RumrumrumRUMMMM… The engine sputters to life and the radio blasts Robin’s Best-Ever Mix VII. I punch the Power button to kill it, preferring the music of my tires spinning in new gravel. The boat trundles up the driveway and down his country road. I keep an eye out for deer through my angry tears.

“In my bag,” I say after a minute, “is my phone. Can you get it?”

“Yeah,” says Jenni. She digs through my bag until she finds it. “What do you want me to do with it?”

“Go to the most recent text,” I say, “and text back. Say ‘What are you doing on Friday?’ and ‘Remember that craft fair we talked about?’”

She looks up at me. “Is this… ?”

“Yeah. It is. Let’s give it a shot.”

Chapter 14

Carter

The traffic in Westfield is terrible.

I think that’s the first time that sentence has ever been written.

I wait in a NYC-worthy line of cars. For once, I’m afraid I won’t find a place to park my bike.

Robin said she’d meet me on the steps of the Presbyterian church in the middle of the park. I squeeze my bike into an impossibly small spot and make my way towards the steeple- the tallest point in town.

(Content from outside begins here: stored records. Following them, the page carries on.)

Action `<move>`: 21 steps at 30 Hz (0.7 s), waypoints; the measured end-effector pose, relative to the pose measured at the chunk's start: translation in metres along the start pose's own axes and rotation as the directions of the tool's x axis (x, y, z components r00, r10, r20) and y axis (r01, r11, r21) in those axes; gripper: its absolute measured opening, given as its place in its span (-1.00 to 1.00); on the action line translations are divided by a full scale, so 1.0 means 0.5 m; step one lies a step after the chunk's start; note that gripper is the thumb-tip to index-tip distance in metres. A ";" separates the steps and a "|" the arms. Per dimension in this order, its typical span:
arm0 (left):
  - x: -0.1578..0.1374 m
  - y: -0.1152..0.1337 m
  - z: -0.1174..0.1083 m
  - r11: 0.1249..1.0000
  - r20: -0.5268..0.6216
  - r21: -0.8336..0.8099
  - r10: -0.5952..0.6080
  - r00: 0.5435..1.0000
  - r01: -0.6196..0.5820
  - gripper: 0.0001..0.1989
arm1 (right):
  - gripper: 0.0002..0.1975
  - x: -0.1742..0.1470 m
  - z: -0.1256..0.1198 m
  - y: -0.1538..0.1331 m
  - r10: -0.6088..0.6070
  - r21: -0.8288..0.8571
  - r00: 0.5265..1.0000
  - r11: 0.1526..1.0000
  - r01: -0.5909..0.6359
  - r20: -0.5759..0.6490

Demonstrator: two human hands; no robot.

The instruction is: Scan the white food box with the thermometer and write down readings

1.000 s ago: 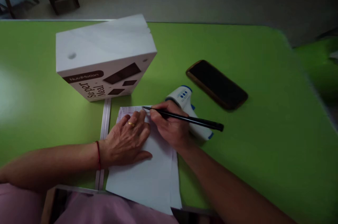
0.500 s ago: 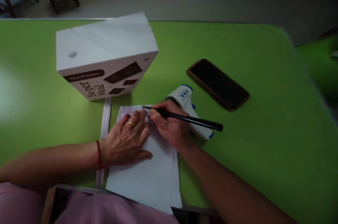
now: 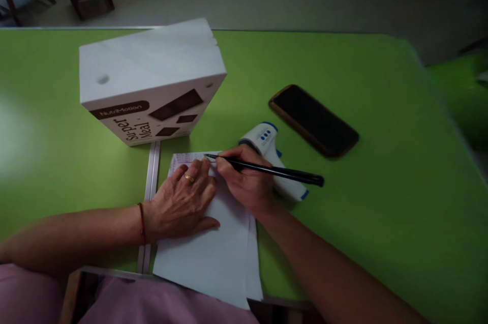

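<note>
Bench [image 3: 381, 186] carries paper [image 3: 224, 263] at its near edge, the left hand [image 3: 183, 202] loosely spread on the paper, the right hand [image 3: 249, 186] pinching a pen [image 3: 293, 175] barely shifted this past second, so any writing seems slow.

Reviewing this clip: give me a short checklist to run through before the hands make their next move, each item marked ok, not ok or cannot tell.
1. Pen held: the right hand has its grip on the black pen. Ok.
2. Paper steadied: the left hand lies on the white paper. Ok.
3. Paper surface fully visible: both hands cover parts of it. Not ok.
4. Right hand free of the infrared thermometer: they overlap in view. Cannot tell.
5. Smartphone apart from both hands. Ok.
6. NutriMotion box apart from both hands. Ok.
</note>
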State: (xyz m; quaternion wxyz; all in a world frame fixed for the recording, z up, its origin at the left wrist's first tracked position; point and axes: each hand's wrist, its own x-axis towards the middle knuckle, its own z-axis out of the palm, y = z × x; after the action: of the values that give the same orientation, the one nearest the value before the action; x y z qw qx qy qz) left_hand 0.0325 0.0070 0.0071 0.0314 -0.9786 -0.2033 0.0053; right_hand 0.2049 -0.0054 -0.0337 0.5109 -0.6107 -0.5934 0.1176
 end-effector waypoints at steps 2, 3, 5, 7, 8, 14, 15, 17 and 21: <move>0.000 -0.001 -0.002 1.000 0.001 0.001 -0.005 1.000 0.005 -0.23 | -0.93 0.000 0.002 0.000 0.000 0.014 1.000 1.000 0.001 -0.028; 0.001 -0.001 -0.003 1.000 -0.002 0.002 -0.006 1.000 0.006 -0.23 | -0.93 0.000 0.002 0.000 0.000 0.008 0.999 1.000 0.000 -0.038; 0.001 -0.002 -0.002 1.000 -0.012 0.004 -0.006 1.000 0.006 -0.23 | -0.93 0.001 0.003 0.001 -0.005 -0.011 0.999 1.000 0.004 -0.045; 0.001 -0.001 0.000 1.000 -0.024 0.009 -0.007 1.000 0.007 -0.22 | -0.93 0.001 0.004 0.001 -0.006 -0.022 0.999 1.000 0.005 -0.040; 0.001 -0.001 0.001 1.000 -0.029 0.009 -0.006 1.000 0.006 -0.22 | -0.93 0.001 0.004 0.001 -0.006 -0.022 0.999 1.000 0.005 -0.035; 0.001 -0.002 0.002 1.000 -0.048 -0.014 0.000 0.999 -0.001 -0.24 | -0.92 0.001 0.002 0.002 -0.018 -0.019 1.000 1.000 0.018 -0.018; 0.001 -0.002 0.001 1.000 -0.043 -0.023 0.001 0.999 -0.002 -0.24 | -0.92 0.001 0.002 0.002 -0.016 -0.021 1.000 1.000 0.016 -0.019; 0.001 -0.003 0.002 0.999 -0.027 -0.039 -0.002 1.000 0.001 -0.23 | -0.91 0.001 0.002 0.001 -0.012 -0.023 1.000 1.000 0.012 -0.023; 0.000 -0.004 0.006 0.998 -0.015 -0.061 -0.022 1.000 0.021 -0.19 | -0.91 0.002 0.002 0.000 -0.033 -0.016 0.999 0.999 0.032 -0.031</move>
State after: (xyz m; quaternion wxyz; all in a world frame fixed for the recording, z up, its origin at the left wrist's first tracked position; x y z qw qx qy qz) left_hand 0.0318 0.0088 0.0044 0.0034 -0.9769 -0.2137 -0.0091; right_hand 0.2045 -0.0043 -0.0335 0.5171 -0.6068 -0.5961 0.0950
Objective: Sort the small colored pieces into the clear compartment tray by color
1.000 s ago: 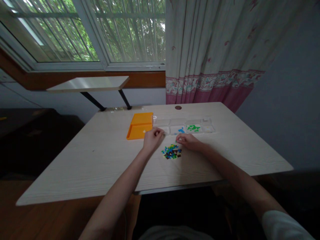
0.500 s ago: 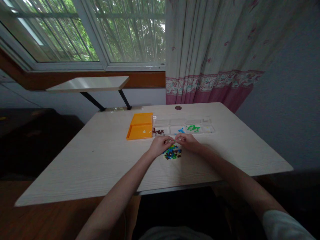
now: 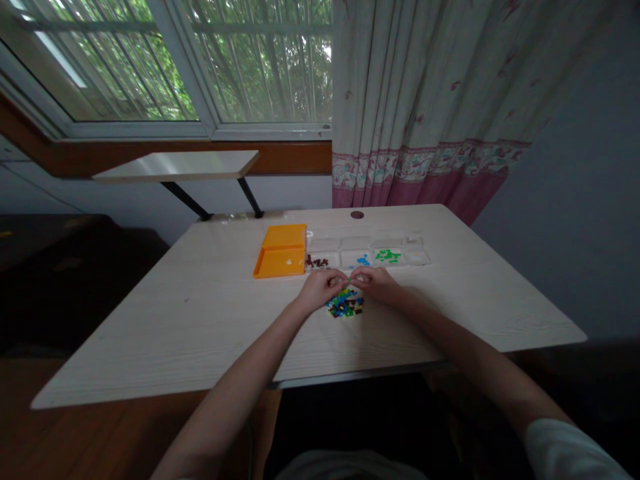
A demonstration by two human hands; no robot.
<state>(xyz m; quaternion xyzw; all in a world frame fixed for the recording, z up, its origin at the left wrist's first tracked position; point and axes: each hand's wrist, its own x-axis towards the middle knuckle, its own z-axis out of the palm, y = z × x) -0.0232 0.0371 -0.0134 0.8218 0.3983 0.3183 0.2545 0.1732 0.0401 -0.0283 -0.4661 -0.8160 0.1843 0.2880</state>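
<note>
My left hand and my right hand meet fingertip to fingertip, pinching a tiny green piece between them. Just below lies a pile of small building bricks in blue, green, yellow, brown and black, partly covered by my left hand. Beyond the hands stands a clear plastic compartment box. Its near compartments hold brown pieces, blue pieces and green pieces. An orange case with a few pale bits in it adjoins the box on the left.
Everything rests on a pale wooden table. A raised shelf on black legs stands at its back left. Behind the table are a window and a long curtain. A round cable hole is near the back edge.
The view has shifted very slightly. Both hands keep nearly the same place and the same pinch over the pile.
</note>
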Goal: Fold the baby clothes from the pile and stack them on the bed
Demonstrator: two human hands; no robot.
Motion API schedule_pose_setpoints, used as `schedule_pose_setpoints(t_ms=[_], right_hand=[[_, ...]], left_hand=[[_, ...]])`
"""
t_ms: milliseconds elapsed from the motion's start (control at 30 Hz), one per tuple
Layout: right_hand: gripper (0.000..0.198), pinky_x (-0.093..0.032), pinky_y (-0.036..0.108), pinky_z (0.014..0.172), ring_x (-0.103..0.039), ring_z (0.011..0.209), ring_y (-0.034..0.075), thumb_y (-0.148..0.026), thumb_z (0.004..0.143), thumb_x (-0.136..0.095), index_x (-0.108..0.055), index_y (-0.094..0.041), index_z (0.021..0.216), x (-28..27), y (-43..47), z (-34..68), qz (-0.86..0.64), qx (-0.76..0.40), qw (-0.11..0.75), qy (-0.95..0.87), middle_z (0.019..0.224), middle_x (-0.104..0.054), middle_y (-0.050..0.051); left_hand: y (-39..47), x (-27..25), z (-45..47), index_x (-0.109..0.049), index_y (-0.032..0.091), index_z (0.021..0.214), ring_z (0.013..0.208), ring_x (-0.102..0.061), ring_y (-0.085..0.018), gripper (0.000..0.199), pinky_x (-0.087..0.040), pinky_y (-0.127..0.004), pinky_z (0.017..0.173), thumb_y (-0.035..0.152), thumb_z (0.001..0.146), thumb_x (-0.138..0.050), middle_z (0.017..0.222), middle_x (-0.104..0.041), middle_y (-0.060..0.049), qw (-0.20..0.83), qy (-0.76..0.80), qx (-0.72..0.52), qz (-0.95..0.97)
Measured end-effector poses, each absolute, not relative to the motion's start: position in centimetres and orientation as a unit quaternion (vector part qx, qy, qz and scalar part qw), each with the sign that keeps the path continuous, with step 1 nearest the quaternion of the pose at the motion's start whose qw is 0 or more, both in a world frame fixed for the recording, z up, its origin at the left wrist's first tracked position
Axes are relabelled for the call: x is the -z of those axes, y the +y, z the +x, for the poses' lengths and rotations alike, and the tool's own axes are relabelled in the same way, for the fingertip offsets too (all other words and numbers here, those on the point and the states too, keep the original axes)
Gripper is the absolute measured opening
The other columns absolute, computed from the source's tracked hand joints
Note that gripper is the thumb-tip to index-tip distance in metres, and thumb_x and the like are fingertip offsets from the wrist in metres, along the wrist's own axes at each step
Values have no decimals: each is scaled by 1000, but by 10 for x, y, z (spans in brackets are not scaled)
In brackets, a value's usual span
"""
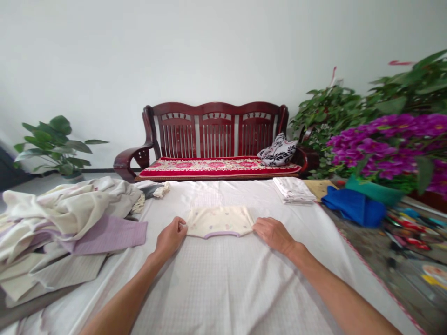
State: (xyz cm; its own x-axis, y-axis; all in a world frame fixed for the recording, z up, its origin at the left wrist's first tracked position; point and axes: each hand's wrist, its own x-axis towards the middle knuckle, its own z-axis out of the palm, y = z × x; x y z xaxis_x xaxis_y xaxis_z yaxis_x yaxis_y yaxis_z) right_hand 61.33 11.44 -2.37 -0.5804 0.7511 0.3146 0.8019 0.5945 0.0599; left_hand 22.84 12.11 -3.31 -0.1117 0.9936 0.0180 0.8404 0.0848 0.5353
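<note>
A cream child's garment [220, 219] with small pastel spots and a curved lilac edge lies folded flat on the white tablecloth [216, 279]. At its near left corner, the fingers of my left hand [172, 236] pinch the fabric. My right hand [274, 232] has its fingers closed on the near right corner. The lilac edge faces me, between the two hands. To the left is a loose heap of clothes [70, 218] in cream, grey and lilac. A folded stack of white clothes [293, 190] sits at the far right of the cloth.
Beyond the table stands a dark red wooden bench [214, 130] with a patterned pillow [279, 151]. Right of the cloth are a blue cloth [352, 206], scattered tools [412, 230] and purple flowers [387, 144] in a green pot. A leafy plant [61, 144] stands at the left.
</note>
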Motion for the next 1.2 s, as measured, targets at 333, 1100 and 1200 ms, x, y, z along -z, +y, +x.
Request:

It’s not easy- there are people crowding the sidewalks and the park. On the way I run my fingers through my hair, my fingers brushing against the scar behind my right ear. My hair is sweaty and starting to curl but thankfully not squished to my head from the helmet. I flap my t-shirt a couple times to get some air under there. My leather jacket is stowed in the lockbox on the back of my bike.

I come down the sidewalk and look towards the doors of the big church. After a little searching, I find her. She’s sitting on the steps with a gorgeous redhead. Ah. Jenni. Barry will be thrilled. He made me promise a double-date if Robin said she’d hang out with me again. I think he called it a “finder’s fee.”

Robin looks up and I wave. A smile lights her face and she waves back.

“Hi!” she signs as she stands up. She looks around, avoiding uncomfortable eye contact as I walk the last fifty yards to the steps.